Exercise details >>
Each line from the first entry to the line with "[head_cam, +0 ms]", both included, is to be returned unchanged, with any pictures dropped.
──────── Recorded data ────────
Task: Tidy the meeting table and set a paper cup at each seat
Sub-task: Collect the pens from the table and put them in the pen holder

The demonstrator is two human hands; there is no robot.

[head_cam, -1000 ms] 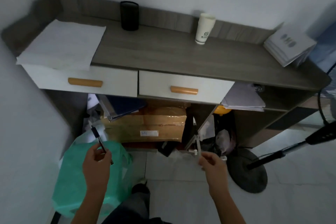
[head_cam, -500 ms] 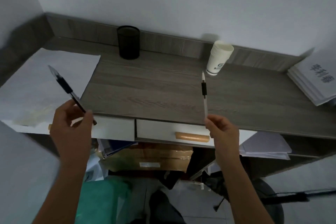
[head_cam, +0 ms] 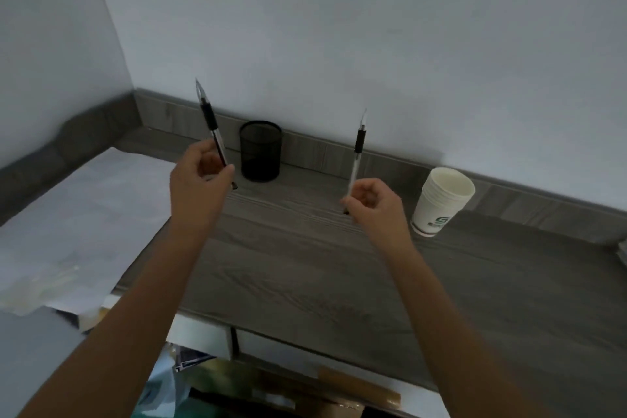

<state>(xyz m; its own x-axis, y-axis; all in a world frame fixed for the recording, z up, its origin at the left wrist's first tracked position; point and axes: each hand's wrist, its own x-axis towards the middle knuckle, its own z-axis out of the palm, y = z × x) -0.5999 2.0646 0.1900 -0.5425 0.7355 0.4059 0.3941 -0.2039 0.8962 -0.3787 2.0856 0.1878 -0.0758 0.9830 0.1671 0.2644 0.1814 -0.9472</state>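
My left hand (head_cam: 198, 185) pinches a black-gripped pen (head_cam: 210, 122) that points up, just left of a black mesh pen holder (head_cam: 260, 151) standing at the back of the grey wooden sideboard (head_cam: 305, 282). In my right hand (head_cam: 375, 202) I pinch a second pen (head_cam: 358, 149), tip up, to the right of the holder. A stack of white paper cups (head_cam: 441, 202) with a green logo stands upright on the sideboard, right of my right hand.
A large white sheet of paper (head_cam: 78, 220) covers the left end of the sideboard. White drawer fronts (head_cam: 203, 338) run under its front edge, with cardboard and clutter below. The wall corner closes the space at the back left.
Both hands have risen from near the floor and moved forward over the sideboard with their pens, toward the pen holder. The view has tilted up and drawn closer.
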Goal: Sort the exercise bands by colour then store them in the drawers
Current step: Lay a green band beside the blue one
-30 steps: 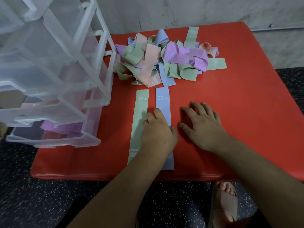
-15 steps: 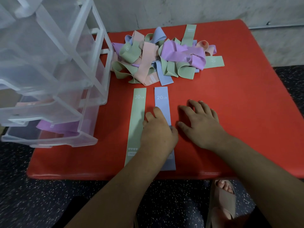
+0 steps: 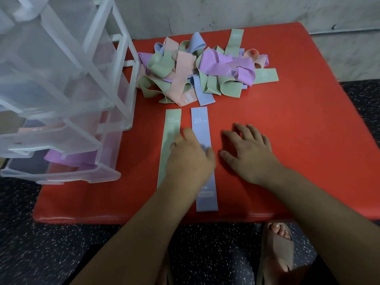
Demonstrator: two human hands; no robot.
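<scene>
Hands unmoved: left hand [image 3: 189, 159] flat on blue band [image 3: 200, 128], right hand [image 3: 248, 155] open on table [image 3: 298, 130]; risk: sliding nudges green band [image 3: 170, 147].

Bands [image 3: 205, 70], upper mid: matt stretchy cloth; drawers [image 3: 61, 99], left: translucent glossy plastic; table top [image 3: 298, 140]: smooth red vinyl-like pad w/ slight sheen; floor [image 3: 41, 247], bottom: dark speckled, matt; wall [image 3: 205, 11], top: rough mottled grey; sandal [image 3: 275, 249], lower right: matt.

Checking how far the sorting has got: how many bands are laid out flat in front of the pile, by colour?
Green band: 1
Blue band: 1
Total: 2 laid flat. The tangled pile behind them cannot be counted.
</scene>
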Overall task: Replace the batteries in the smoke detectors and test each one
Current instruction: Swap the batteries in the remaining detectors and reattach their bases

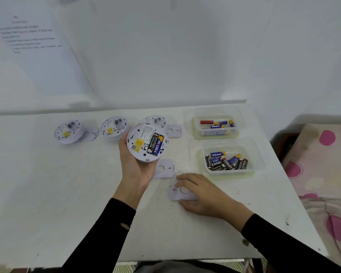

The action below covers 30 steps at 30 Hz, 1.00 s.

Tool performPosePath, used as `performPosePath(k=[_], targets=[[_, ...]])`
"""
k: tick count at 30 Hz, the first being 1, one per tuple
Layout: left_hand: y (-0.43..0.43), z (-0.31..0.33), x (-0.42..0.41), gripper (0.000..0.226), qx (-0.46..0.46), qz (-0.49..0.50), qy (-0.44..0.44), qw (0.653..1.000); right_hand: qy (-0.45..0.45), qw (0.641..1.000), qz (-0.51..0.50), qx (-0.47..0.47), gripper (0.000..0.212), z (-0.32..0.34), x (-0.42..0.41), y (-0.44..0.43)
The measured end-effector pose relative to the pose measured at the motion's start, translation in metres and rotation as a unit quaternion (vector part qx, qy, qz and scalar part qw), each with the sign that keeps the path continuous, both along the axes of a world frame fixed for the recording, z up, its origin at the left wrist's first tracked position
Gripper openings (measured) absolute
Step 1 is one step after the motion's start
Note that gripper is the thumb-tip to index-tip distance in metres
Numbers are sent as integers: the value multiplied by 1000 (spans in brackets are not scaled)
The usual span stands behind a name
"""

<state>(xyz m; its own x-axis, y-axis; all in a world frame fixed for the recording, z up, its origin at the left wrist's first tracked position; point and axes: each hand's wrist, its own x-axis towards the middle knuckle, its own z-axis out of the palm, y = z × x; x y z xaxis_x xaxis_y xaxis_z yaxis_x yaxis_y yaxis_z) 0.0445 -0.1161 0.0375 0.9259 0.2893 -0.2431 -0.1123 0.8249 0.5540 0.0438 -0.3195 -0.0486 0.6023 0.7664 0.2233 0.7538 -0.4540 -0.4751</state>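
My left hand (135,164) holds a round white smoke detector (147,143) above the table, back side up, with two batteries (156,144) seated in its bay. My right hand (202,194) grips a white cover plate (177,191) lying on the table, fingers on top and thumb at its near edge. Three more detectors lie back side up along the far edge: one at the left (67,131), one in the middle (113,128), one partly hidden behind the held unit (157,120). Two other cover plates lie loose, one nearby (163,168) and one farther back (173,130).
Two clear plastic tubs sit at the right of the white table (67,194): the far tub (215,123) holds several batteries, the near tub (227,158) holds several more. A printed sheet (30,36) hangs on the wall at left. A dotted pink cloth (323,164) lies past the table's right edge.
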Motion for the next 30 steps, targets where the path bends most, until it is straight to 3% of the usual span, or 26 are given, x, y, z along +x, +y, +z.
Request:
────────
Answer to the problem >>
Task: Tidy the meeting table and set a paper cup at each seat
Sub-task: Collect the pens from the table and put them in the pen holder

The demonstrator is two human hands; there is no robot.

[head_cam, -1000 ms] 
[head_cam, -500 ms] 
[head_cam, +0 ms] 

The response has been given in full.